And for thirteen years after that we had sunflowers and golden sunshine, we had Holodeck vacations with Bones and late-night Italian dinners and mind melds and a goddamn happy life. But the universe is sometimes unkind, and those sunshine days were ripped away forever when my life’s biggest mistake returned to haunt me in the form of Khan Noonien Singh.


	2. After "The Wrath of Khan"

Bones was holed up in the medbay, probably nursing some private wounds of his own, and was, for once, emotionally unavailable to me.
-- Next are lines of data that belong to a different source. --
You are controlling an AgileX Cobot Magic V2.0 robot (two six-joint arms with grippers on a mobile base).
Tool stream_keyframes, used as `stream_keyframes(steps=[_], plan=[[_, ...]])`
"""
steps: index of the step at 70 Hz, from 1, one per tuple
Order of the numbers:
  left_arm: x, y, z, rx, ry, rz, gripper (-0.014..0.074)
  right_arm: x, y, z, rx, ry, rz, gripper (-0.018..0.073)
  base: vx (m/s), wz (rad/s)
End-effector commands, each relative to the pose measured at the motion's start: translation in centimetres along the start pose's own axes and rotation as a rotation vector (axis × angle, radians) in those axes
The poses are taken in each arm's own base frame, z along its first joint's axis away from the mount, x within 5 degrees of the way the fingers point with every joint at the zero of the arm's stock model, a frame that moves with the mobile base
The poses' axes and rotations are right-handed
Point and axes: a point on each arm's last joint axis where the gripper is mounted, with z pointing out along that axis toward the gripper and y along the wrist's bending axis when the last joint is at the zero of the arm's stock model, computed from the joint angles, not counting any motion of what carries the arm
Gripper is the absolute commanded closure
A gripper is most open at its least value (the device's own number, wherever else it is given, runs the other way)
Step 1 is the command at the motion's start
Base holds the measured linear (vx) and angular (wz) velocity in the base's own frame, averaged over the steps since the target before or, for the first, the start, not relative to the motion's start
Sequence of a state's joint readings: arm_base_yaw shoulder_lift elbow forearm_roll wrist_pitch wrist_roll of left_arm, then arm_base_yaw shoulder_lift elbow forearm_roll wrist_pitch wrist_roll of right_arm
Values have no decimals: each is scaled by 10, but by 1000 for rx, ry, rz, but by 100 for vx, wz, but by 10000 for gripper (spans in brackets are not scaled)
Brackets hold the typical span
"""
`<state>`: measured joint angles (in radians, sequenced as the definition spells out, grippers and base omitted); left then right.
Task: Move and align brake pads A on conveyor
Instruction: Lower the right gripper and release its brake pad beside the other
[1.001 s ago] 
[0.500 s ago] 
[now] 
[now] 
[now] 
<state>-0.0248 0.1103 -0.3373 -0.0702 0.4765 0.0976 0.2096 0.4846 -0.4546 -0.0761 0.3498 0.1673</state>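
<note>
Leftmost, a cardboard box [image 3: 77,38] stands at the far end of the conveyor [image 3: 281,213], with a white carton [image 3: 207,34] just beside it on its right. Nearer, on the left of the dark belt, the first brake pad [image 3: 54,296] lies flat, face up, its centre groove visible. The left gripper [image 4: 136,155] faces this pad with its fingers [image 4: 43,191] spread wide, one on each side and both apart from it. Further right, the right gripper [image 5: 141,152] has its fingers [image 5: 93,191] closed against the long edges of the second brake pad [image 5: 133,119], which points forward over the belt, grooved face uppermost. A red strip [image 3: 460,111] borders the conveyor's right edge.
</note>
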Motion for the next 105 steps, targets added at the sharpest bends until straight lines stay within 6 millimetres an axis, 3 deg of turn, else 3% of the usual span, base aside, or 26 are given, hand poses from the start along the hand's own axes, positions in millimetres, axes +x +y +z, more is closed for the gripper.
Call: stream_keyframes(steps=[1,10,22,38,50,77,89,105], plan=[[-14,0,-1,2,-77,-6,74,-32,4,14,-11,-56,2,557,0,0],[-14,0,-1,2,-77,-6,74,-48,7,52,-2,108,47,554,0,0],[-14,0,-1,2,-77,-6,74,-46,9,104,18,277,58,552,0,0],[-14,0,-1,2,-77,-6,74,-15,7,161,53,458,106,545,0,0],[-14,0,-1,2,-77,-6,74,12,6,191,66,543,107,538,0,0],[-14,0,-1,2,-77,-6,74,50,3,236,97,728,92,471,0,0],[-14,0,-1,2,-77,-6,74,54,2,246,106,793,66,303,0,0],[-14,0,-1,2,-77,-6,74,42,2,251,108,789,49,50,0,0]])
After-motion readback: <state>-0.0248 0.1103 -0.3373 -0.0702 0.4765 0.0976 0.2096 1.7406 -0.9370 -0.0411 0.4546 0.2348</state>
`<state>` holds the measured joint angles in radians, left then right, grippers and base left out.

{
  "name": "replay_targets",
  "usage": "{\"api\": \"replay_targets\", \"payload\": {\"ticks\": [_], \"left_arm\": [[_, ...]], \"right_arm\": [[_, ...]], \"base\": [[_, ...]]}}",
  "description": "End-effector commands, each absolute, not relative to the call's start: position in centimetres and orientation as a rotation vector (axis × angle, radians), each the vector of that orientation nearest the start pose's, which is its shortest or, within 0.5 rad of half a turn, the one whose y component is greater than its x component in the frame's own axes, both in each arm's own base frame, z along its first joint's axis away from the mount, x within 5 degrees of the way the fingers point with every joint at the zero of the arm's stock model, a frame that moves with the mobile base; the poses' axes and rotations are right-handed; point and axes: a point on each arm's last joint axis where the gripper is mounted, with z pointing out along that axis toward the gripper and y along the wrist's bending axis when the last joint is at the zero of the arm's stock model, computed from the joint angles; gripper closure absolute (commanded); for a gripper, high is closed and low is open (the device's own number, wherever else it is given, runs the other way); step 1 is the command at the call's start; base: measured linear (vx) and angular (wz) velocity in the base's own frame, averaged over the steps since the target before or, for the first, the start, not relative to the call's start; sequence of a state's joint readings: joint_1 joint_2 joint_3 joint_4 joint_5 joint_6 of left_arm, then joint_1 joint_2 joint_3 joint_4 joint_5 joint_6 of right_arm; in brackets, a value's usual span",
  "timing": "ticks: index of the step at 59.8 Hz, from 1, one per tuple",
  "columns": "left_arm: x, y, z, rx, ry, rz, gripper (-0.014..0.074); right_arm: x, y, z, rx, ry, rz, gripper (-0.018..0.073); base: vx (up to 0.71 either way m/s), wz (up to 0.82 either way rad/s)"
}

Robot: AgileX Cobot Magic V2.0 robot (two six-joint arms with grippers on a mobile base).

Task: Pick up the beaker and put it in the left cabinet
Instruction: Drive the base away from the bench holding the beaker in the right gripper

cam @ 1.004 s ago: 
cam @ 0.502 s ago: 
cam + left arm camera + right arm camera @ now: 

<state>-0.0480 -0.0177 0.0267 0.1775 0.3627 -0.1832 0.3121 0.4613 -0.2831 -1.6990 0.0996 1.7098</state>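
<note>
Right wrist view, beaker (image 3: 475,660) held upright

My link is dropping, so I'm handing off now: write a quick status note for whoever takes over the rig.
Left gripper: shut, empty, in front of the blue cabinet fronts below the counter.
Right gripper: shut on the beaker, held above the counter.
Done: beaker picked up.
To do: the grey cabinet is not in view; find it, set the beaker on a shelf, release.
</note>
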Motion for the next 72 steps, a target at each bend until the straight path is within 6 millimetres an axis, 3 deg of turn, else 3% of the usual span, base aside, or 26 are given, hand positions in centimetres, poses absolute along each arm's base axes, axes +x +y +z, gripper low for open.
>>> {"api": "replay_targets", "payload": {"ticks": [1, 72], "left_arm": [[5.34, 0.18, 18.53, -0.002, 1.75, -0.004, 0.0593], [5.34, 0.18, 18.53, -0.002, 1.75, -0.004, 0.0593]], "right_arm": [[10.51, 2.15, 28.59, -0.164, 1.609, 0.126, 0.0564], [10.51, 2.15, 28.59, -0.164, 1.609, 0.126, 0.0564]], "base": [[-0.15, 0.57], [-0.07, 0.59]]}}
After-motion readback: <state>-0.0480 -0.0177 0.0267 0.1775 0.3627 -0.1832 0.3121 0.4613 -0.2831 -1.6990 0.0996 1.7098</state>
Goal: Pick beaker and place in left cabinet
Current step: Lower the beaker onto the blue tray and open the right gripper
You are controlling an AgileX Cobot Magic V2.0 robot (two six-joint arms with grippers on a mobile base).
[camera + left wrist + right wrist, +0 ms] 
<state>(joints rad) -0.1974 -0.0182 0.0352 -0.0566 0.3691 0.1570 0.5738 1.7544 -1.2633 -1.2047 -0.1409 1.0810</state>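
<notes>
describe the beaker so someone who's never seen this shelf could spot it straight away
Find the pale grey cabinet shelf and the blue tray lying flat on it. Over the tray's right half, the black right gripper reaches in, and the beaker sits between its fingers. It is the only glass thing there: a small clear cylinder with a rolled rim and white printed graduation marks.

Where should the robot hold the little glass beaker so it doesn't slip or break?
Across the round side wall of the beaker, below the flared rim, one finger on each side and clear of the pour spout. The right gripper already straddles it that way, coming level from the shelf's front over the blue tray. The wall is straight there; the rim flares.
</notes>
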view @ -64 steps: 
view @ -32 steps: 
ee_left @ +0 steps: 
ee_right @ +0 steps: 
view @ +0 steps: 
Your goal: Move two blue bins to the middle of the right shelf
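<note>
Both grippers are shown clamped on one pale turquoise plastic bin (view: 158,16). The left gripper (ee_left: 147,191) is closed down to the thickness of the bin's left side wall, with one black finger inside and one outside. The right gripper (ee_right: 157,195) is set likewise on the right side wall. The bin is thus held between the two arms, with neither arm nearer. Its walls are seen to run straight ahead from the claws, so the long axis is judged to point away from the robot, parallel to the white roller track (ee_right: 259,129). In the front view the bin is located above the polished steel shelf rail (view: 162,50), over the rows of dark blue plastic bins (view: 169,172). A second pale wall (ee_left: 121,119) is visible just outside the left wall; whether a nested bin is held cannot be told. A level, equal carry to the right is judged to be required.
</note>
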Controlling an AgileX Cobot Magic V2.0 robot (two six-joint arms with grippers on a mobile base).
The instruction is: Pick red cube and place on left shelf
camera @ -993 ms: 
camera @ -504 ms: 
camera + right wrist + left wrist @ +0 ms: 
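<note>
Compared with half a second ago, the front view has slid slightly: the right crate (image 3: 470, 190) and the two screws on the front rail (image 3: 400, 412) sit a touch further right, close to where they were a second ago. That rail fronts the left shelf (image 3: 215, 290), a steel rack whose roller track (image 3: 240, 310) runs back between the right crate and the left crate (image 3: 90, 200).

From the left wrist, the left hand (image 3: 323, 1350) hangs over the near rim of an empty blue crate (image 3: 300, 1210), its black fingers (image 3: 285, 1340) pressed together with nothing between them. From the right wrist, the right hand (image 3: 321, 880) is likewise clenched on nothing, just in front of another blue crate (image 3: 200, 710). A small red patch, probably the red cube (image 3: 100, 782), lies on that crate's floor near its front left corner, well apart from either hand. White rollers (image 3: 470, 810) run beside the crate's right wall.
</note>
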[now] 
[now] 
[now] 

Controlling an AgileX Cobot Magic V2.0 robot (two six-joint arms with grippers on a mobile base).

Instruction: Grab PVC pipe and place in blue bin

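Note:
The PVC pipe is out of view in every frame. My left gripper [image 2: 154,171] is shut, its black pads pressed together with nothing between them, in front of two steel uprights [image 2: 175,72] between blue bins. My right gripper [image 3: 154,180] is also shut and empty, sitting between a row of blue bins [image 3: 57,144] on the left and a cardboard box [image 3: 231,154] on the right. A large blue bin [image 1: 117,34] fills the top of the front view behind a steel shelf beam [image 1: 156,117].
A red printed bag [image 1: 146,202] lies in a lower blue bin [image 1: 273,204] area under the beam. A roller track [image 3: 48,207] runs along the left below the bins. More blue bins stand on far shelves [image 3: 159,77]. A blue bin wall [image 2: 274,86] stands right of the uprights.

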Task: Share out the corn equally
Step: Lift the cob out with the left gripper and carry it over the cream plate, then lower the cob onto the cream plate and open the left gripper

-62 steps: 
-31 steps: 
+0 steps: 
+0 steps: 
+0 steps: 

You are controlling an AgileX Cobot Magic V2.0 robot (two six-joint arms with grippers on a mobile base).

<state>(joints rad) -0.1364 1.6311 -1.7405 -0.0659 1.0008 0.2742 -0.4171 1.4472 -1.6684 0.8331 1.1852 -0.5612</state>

Thankfully, Scotty was well-equipped with a large bottle of Klingon brandy and some kind words, and I’d spent the last four hours drinking with him and talking quietly about our favorite memories of my husband.

It was just past 0300 hours on the morning after Spock’s funeral, and I was finally ready—propped up by alcohol and in a haze of tiredness—to seal off his private quarters until the ship could reach Earth again. I stood with my forehead resting against his door, and for a second my mind imposed the image of a hateful glass barrier on top of the room’s normal porthole. I drew a hand up to my aching temples, cursing, but there was no choice: I had to close Spock's room.

The last thing my crew needed was for me to be sentimental. The horrors we faced when we stared down Khan, the near-destruction of our ship and her people—those were the reasons why I needed to stand resolute on the bridge. Yet here, in the face of my husband’s personal quarters, my resolution fell apart like wet tissue paper. We had shared my bedroom since our marriage, yet failed to reassign his room on the Enterprise—it stood as he liked it, a simple shrine to meditation and order, with rows of shelves covered with old Terran books, scientific measuring equipment, and the odd Vulcan artifact. The bed was made, of course, and the desk was bare save for one thing: an antique, hardback book, lying open on its spine.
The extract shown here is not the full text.